ESL Games and Activities
Looking for ESL games and activities to use in your English lessons? Below you will find more than 40 games and suggestions, ranging from classics like hot seat/back to the board, to more recent ideas like Pecha Kucha presentations.
Each activity contains procedural notes to give you a clear idea how to set it up so that it runs successfully, and variations that will allow you to adapt the game for different groups, to exploit the game for more language or simply to keep the game fresh for your regular students.
Use the options below to find ESL games and activities that relate to your specific teaching context.
Frequently Asked Questions
Did you come up with all these activities?
No. Some of these have been used in English language teaching for decades. I have simply collected these activities together and given a number of ways that they can be done. I have tried all of these activities, although admittedly not necessarily all of the suggested variations. There are actually very few new ideas in language teaching. Almost anything done in a classroom has probably been done somewhere else before.
Where I have taken these activities from another source, I have tried to acknowledge it. However, in some cases I may have forgotten where I originally learnt of this idea.
Is learning a lot of ESL games and activities a good way to develop as a teacher?
No. This is something that will likely happen in your first few years of teaching. You will find activities that work and you will make them part of what you do regularly. However, the key to developing as a teacher is not just knowing things that work, but understanding why they work (or don’t). If you do, you will not only be able to present a class with an activity, but also be able to tailor that activity so that it provides the maximum amount of learning and engagement from students.

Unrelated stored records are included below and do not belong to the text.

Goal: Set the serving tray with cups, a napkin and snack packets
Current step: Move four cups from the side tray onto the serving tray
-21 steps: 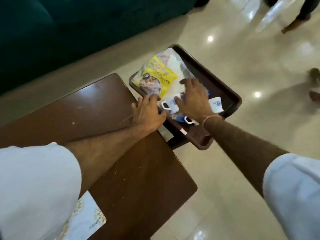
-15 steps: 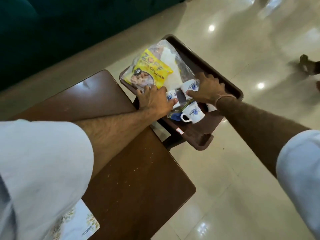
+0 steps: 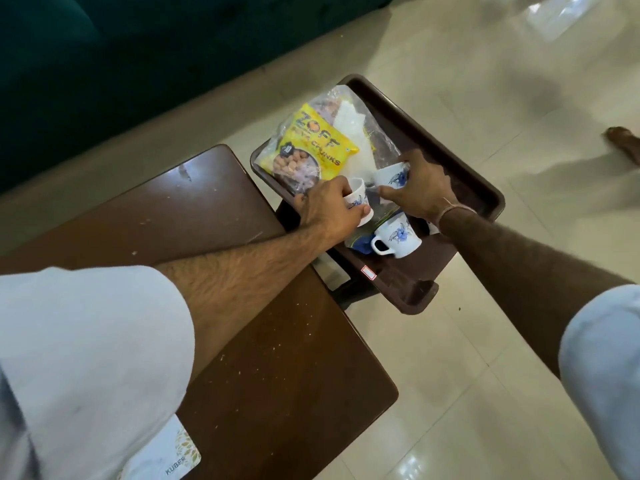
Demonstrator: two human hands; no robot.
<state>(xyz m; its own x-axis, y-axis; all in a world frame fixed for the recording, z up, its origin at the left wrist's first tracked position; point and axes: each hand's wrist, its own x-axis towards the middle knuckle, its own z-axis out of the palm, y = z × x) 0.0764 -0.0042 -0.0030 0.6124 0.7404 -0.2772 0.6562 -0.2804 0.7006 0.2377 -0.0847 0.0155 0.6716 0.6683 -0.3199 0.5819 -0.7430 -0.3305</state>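
Observation:
A dark brown serving tray [image 3: 481,188] rests on a low stand beside the wooden table. In it lie a yellow snack packet [image 3: 311,147], a clear packet [image 3: 377,140] and a white napkin [image 3: 353,133]. My left hand [image 3: 325,209] grips a white cup with a blue flower [image 3: 358,200] at the tray's near-left side. My right hand [image 3: 422,188] holds a second such cup [image 3: 389,176] just right of it. A third cup [image 3: 398,239] stands free in the tray's near corner. Another white cup is mostly hidden behind my right wrist.
The brown wooden table [image 3: 263,341] fills the lower left, with a printed white mat [image 3: 169,459] at its near edge. A dark green sofa [image 3: 121,57] runs along the back. Glossy floor tiles lie to the right, where another person's foot [image 3: 623,140] shows.
My left hand has closed around the left cup and my right hand has shifted left onto the second cup. The camera has tilted slightly.

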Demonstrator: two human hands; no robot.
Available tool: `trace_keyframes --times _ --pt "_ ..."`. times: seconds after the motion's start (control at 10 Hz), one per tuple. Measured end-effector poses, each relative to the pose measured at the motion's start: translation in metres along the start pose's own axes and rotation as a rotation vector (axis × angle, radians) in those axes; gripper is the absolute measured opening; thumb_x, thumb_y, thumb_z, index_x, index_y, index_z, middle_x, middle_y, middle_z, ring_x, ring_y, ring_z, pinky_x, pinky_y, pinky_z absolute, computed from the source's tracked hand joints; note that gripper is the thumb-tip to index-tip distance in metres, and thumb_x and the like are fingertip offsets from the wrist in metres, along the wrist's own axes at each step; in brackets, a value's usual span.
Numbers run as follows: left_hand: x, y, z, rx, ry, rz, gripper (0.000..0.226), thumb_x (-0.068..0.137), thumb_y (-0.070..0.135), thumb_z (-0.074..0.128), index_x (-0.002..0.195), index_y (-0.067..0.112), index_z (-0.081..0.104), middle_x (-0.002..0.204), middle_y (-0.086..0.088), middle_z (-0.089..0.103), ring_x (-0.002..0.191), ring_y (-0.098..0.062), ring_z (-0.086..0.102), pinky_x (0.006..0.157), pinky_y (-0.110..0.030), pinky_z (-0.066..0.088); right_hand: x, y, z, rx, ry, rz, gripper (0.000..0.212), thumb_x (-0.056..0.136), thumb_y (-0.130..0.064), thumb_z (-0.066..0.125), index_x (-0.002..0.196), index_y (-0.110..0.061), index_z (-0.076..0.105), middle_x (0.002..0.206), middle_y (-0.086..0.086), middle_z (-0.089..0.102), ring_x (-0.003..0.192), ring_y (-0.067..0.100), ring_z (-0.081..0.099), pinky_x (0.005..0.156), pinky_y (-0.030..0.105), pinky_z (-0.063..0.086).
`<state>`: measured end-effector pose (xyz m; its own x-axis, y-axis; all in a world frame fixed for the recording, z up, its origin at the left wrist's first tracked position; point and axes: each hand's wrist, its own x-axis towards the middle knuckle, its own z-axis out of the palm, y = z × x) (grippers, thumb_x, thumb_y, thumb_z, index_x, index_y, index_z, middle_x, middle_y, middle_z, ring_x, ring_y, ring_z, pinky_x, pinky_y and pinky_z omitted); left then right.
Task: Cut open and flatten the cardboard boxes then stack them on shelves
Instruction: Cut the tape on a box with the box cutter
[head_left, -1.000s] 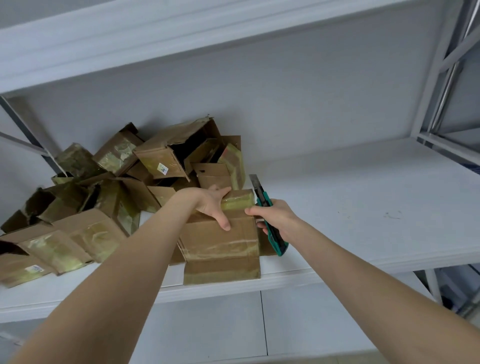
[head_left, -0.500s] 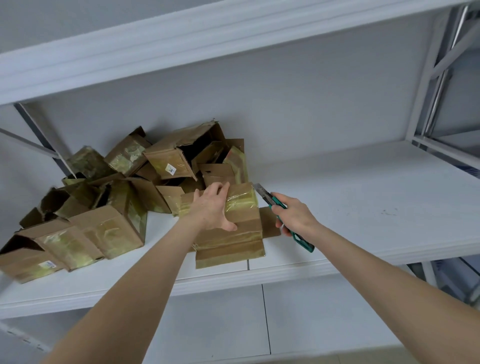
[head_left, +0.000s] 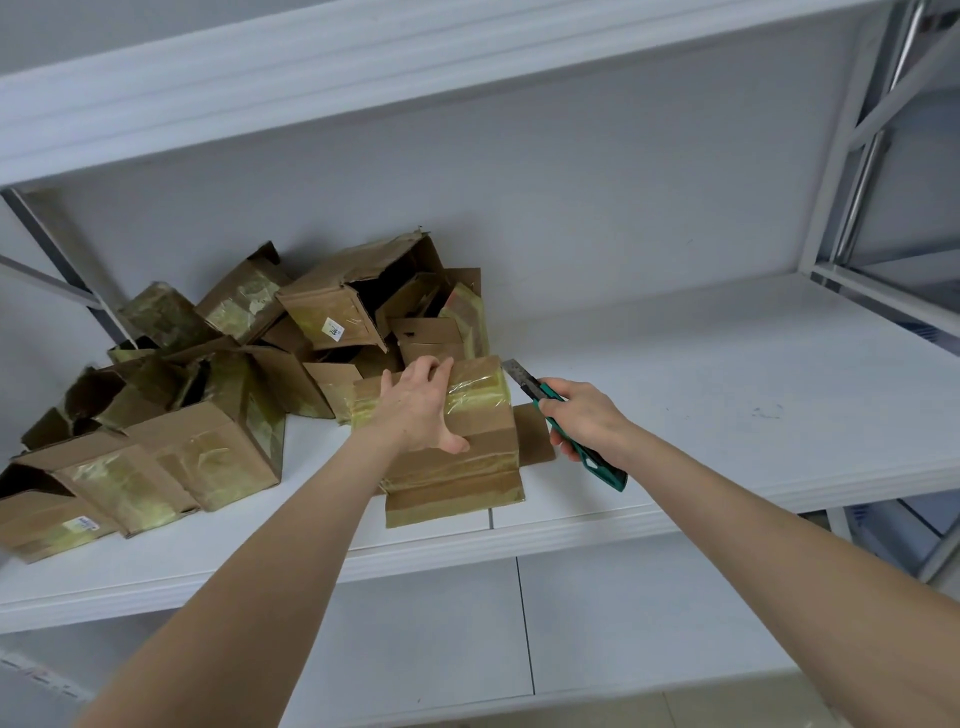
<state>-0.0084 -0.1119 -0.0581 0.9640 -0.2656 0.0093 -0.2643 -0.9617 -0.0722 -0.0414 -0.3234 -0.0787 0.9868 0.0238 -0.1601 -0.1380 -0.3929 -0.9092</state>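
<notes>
Your left hand (head_left: 421, 410) presses straight fingers on the taped cardboard box (head_left: 457, 478) at the shelf (head_left: 727, 405) front; your right hand (head_left: 587, 421) grips the utility knife (head_left: 535, 389), blade just right of the box's far corner.

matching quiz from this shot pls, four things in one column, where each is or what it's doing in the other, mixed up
1 left hand
2 right hand
3 knife blade
4 box pile

A heaped on the shelf's left
B grips the green knife handle
C presses on the taped box
D extended, beside that box's far corner

Pairs: 1-C, 2-B, 3-D, 4-A
</notes>
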Motion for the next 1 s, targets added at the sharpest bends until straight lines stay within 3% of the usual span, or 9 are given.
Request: trace_keyframes --times 0.4,0.9,1.0 --pt "0.000 0.000 0.001 0.009 0.003 0.002 0.114 0.072 0.058 0.074 0.154 0.015 0.007 0.153 -0.009 0.018 0.143 -0.030 0.020 0.118 -0.056 0.009 -0.006 0.001 -0.005 -0.047 -0.009 -0.008 0.034 0.101 -0.017 0.043 0.132 -0.028 0.053 0.067 0.011 0.060 0.051 0.020 0.052 0.052 0.030 0.047" --pt "-0.004 0.001 0.001 0.013 0.018 0.003 0.115 0.072 0.057 0.075 0.154 0.014 0.008 0.153 -0.009 0.018 0.144 -0.030 0.018 0.118 -0.056 0.008 -0.008 0.000 -0.004 -0.261 0.055 -0.045 0.035 0.102 -0.027 0.040 0.135 -0.034 0.049 0.071 0.007 0.068 0.059 0.019 0.065 0.069 0.037 0.059" --pt "-0.004 0.002 0.002 0.014 0.027 0.004 0.115 0.071 0.057 0.075 0.154 0.014 0.008 0.153 -0.010 0.018 0.144 -0.030 0.019 0.118 -0.056 0.008 -0.012 0.000 -0.005 -0.350 0.067 -0.069 0.030 0.102 -0.029 0.037 0.127 -0.036 0.053 0.070 0.004 0.069 0.063 0.020 0.069 0.074 0.039 0.060"
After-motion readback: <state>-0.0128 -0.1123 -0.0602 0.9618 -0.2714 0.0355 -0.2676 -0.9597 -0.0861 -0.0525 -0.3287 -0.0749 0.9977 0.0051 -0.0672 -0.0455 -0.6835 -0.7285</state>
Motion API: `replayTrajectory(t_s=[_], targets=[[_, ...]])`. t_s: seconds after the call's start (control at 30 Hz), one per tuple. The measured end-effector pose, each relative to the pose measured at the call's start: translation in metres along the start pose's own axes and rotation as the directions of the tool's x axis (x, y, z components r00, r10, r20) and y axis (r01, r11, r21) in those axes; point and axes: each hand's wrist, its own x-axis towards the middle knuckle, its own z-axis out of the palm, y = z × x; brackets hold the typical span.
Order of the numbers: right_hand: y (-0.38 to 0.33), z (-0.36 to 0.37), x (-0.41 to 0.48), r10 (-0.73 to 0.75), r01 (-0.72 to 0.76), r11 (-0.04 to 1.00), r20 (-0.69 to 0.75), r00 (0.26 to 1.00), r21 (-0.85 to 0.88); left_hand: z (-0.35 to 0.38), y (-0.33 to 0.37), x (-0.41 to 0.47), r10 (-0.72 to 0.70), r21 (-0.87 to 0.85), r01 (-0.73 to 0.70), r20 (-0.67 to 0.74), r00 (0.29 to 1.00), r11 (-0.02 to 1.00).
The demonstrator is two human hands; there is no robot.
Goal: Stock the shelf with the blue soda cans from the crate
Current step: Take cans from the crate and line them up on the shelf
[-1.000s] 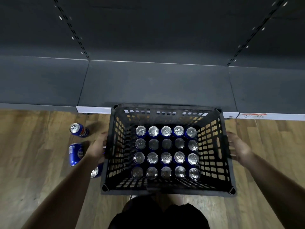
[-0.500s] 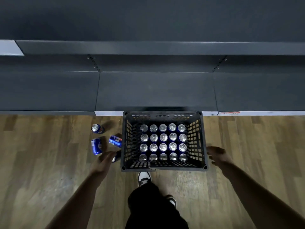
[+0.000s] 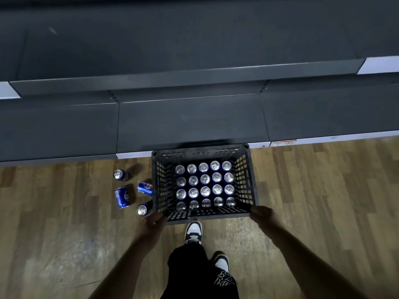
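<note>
A black plastic crate (image 3: pixel 200 151) stands on the wooden floor against the lowest shelf (image 3: pixel 190 121). It is filled with upright blue soda cans (image 3: pixel 205 185), silver tops showing in rows. Several loose blue cans lie on the floor left of the crate; one (image 3: pixel 122 175) stands upright and one (image 3: pixel 122 197) lies on its side. My left hand (image 3: pixel 154 221) hovers at the crate's near left corner, fingers loosely curled, holding nothing. At the near right corner, my right hand (image 3: pixel 262 214) is also without a can. The dark grey shelves carry no cans.
A second dark shelf (image 3: pixel 172 50) sits above the lowest one. My black-and-white shoes (image 3: pixel 193 231) stand just behind the crate. Wooden floor (image 3: pixel 323 212) spreads to both sides, and white price strips (image 3: pixel 282 143) run along the shelf edge.
Both hands have let go of the crate's sides and drawn back to its near corners. The view has risen and pulled away, so the crate looks smaller and the upper shelf shows.
</note>
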Motion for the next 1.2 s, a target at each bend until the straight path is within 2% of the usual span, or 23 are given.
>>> replayTrajectory(t_s=[0.17,0.33,0.4,0.57,0.63,0.73,0.83,0.93,1.2], targets=[[0.021,0.003,0.014,-0.045,0.046,0.998,0.025,0.999,-0.047,0.029,-0.008,0.019,0.019,0.115,-0.017,-0.014,1.0,0.993],[0.028,0.007,0.055,-0.112,0.111,0.994,0.086,0.99,0.015,0.072,-0.027,0.056,0.034,0.182,-0.035,0.007,0.999,0.983],[0.029,0.013,0.082,-0.119,0.121,0.993,0.08,0.99,-0.015,0.094,-0.033,0.08,0.087,0.251,-0.094,0.038,0.995,0.963],[0.039,0.037,0.179,-0.246,0.259,0.917,0.08,0.966,-0.304,0.148,-0.031,0.162,0.338,0.498,-0.346,0.109,0.935,0.795],[0.043,0.047,0.222,-0.266,0.265,0.912,0.04,0.963,-0.313,0.169,-0.028,0.199,0.453,0.565,-0.428,0.105,0.885,0.705],[0.048,0.063,0.283,-0.306,0.296,0.893,0.026,0.952,-0.338,0.201,-0.025,0.253,0.56,0.653,-0.475,0.092,0.823,0.59],[0.051,0.08,0.336,-0.334,0.29,0.878,-0.053,0.941,-0.381,0.231,-0.028,0.298,0.647,0.708,-0.511,0.1,0.756,0.487],[0.055,0.097,0.377,-0.339,0.251,0.862,-0.135,0.931,-0.44,0.252,-0.035,0.333,0.69,0.723,-0.523,0.089,0.718,0.451],[0.062,0.121,0.43,-0.396,0.277,0.826,-0.155,0.905,-0.491,0.27,-0.051,0.379,0.694,0.738,-0.506,0.071,0.717,0.447]])
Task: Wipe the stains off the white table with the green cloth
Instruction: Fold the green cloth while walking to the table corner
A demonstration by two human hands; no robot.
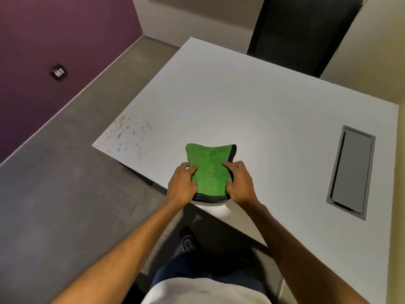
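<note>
A folded green cloth (210, 170) with a black hem lies on the white table (252, 110) near its front edge. My left hand (183, 185) grips the cloth's left side and my right hand (240, 183) grips its right side, fingers resting on top. Orange and grey stains (125, 137) are spattered over the table's near left corner, to the left of the cloth and apart from it.
A grey rectangular cable hatch (350, 172) is set into the table at the right. A black chair (304, 34) stands behind the far edge. Grey carpet (65, 194) lies to the left, with a purple wall (54, 40) beyond. My shoe (187, 239) shows below the table edge.
</note>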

The purpose of giving these activities here is firstly to quench the thirst of many teachers for new activities, and secondly to encourage teachers to think about the mechanics of activities they use and how they can be adapted for different uses.
What makes an activity good?
In short, students need three things to succeed in learning a language – exposure, motivation and use. Generally a “good” activity will include some of each of those components. Some of the above activities include more or less of different components. Sometimes there may be very little exposure to new language, or little use. For example, the game Simon says potentially involves a lot of exposure to new language and is motivating, but contains limited opportunities for students to use the language. Other activities may be based more on revising known material and therefore not contain any exposure to new language, only more opportunities to use this language meaningfully.
How should I include these activities in a lesson?
I can’t do all the work for you! This is for you to figure out. I have however tried to include as much information about the activity to help you to do this such as what needs to be done before starting the activity, how you could follow on from the activity, or the stages of a lesson that it might fit best in. Remember that young learners need a mix of settlers and stirrers to manage energy levels, and having opening and closing routines is very helpful for them.
What are your favourite activities?
I prefer activities which require very little preparation before hand. I don’t mind ripping up some paper and writing words on it, but I’d rather delegate that to students if I can. I also prefer activities that are simple to understand. It doesn’t matter how fun and engaging an activity can be, if it takes 30 minutes for students to actually get it that is a problem.
What's the worst activity you've ever seen?
That’s a tough question to answer. I have observed many teachers, and it’s not normally the activities themselves that are a problem although they sometimes need tweaking. It is more a case of whether they actually contribute to the aim of the lesson or not.